Activist investor Elliott Investment Management has revealed that it has acquired a $1 billion stake in Phillips 66, according to a letter addressed to the refiner's board. The news has resulted in a 3.5% increase in Phillips 66 stock, which is currently trading at $122.09 in premarket trading. This year alone, the stock has experienced a 17% surge.
In the letter, Elliott Investment Management points out the reasons behind the stock's underperformance and suggests that with improvements, it has the potential to reach over $200, an impressive 75% increase from its current price. Phillips 66 has not yet responded to requests for comment regarding Elliott's investment or the letter.
Although initially regarded as "a well-run and high-performing company" after its spin-off from ConocoPhillips in 2012, Phillips 66 has fallen behind competitors Valero Energy and Marathon Petroleum over the past three years. This is mainly due to its underperformance in Refining and poor execution of cost-reduction efforts.

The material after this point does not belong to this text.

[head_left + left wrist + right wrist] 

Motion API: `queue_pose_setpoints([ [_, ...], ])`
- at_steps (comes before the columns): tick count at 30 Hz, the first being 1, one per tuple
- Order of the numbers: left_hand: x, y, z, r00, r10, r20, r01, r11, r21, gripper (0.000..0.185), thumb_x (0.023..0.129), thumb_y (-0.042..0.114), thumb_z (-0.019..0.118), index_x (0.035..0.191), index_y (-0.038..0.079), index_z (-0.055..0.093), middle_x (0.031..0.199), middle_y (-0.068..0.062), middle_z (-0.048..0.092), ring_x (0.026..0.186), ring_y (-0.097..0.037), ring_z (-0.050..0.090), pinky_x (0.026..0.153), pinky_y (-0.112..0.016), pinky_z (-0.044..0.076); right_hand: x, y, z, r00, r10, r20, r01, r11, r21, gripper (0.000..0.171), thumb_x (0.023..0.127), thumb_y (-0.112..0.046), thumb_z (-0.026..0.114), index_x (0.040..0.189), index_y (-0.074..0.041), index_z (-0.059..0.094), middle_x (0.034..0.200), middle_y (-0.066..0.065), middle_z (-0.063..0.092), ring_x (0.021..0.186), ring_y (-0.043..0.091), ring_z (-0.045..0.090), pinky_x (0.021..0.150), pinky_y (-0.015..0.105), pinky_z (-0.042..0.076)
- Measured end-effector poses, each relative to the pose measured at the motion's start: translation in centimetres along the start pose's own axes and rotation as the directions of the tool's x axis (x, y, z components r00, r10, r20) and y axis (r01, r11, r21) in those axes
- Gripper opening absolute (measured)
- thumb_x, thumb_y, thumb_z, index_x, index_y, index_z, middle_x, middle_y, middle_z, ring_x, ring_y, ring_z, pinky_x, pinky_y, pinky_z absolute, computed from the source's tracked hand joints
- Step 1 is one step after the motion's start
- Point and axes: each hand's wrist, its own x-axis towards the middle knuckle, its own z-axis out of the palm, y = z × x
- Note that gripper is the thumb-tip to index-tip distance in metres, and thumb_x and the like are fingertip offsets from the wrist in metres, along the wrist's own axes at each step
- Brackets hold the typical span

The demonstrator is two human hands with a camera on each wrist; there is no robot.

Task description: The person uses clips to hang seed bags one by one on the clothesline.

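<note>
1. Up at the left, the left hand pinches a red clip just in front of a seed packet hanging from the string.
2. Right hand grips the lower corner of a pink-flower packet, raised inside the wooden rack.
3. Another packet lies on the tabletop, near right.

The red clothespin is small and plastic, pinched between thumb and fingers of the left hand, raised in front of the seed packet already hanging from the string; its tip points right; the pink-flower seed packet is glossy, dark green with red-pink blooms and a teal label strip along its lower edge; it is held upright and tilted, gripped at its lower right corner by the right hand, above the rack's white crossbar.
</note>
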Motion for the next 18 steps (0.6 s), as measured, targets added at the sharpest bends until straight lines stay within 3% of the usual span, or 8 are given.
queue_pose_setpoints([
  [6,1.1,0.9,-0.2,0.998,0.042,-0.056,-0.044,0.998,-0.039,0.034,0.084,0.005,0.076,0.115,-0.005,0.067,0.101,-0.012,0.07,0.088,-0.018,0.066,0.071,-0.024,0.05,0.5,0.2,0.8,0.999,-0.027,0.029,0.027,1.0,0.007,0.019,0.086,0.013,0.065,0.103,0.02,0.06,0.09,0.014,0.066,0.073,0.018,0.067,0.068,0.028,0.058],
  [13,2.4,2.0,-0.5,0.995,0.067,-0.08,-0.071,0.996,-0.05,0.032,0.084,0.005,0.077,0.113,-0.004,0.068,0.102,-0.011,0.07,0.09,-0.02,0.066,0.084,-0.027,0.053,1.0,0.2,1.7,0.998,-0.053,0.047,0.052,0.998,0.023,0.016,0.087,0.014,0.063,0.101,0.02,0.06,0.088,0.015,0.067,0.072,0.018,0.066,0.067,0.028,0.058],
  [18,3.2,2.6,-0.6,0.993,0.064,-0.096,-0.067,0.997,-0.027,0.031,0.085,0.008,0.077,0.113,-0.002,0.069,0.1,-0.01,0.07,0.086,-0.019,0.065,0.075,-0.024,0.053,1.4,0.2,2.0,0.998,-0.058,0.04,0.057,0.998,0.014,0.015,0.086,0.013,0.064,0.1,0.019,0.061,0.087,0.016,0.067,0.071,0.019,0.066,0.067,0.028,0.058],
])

To rectify this situation, Elliott Investment Management advises Phillips 66 to appoint two new directors to the board who have experience in refining operations. The activist investor expresses hope that the existing management team, with additional support from an enhanced Board, can meet their performance targets and achieve significant stock-price outperformance.
However, if Phillips 66 fails to demonstrate significant progress towards its 2025 targets within the next year, Elliott Investment Management believes that the company should pursue its best available option by adopting a strategic pivot similar to Marathon's recent transformation. Elliott and other activists successfully drove Marathon's revamp, which involved the appointment of a new CEO and the divestment of a business segment.